[Dataset records]
┌──
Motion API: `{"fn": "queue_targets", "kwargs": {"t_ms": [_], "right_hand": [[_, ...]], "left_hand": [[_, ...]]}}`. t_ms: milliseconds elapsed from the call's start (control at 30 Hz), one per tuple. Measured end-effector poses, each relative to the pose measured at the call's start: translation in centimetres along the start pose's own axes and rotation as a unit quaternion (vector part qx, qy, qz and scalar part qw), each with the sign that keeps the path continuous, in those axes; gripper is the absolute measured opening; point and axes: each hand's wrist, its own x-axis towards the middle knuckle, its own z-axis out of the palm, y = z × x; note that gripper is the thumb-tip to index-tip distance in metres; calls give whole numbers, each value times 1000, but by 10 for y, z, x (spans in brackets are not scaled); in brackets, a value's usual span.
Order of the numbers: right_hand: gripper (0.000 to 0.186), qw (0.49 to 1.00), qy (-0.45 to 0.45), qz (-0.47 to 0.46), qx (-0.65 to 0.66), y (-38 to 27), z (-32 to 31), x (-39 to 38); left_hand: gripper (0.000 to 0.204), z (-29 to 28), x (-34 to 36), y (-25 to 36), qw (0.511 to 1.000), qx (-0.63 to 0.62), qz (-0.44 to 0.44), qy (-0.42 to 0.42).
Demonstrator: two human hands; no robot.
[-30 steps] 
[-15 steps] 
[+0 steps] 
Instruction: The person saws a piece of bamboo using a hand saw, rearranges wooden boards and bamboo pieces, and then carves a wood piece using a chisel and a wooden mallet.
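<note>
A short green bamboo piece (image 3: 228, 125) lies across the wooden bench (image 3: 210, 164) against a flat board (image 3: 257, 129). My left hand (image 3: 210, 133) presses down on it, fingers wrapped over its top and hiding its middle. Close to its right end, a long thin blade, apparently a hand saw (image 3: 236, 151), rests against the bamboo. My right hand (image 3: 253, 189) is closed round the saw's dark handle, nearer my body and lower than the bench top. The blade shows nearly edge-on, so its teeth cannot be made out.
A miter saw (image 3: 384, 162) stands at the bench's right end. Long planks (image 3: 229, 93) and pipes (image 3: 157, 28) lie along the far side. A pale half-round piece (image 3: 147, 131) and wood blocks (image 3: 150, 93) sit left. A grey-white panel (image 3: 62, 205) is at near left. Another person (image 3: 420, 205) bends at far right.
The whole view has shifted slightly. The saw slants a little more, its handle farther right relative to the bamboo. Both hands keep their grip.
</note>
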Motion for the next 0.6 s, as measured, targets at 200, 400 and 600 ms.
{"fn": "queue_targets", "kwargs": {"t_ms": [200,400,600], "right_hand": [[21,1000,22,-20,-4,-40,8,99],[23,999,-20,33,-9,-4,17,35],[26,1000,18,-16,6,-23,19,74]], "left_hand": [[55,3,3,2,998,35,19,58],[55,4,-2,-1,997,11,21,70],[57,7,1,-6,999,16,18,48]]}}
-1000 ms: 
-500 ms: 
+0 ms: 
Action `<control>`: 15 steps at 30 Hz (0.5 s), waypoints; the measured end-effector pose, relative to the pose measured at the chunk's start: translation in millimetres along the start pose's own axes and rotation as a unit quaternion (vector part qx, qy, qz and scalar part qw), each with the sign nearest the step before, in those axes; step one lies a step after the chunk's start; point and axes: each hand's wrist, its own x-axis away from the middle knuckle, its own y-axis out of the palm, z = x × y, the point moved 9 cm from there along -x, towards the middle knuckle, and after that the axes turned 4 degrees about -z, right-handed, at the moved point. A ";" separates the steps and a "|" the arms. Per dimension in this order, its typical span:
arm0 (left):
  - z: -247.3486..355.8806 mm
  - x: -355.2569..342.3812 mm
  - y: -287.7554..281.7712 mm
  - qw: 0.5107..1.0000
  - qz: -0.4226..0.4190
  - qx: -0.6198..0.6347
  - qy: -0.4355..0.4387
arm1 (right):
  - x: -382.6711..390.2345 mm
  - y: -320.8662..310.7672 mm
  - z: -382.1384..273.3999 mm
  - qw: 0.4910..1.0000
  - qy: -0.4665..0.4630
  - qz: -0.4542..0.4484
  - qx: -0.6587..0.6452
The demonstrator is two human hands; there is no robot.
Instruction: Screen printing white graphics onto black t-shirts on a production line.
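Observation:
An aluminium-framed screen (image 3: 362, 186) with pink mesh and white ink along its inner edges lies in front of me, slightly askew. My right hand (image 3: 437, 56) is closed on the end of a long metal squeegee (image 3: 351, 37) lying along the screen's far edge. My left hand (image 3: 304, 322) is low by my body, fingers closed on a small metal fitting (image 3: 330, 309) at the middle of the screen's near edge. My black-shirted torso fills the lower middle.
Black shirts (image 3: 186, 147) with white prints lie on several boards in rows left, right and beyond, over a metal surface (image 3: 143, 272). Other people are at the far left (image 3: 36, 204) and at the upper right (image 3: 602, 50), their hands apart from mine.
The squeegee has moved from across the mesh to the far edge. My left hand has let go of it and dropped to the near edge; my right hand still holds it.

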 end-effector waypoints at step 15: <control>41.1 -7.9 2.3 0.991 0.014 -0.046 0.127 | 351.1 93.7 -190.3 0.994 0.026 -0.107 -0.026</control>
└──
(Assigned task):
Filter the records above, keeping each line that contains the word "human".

(Response to the exercise):
Demonstrator: two human hands; no robot.
The demonstrator is two human hands; there is no robot.

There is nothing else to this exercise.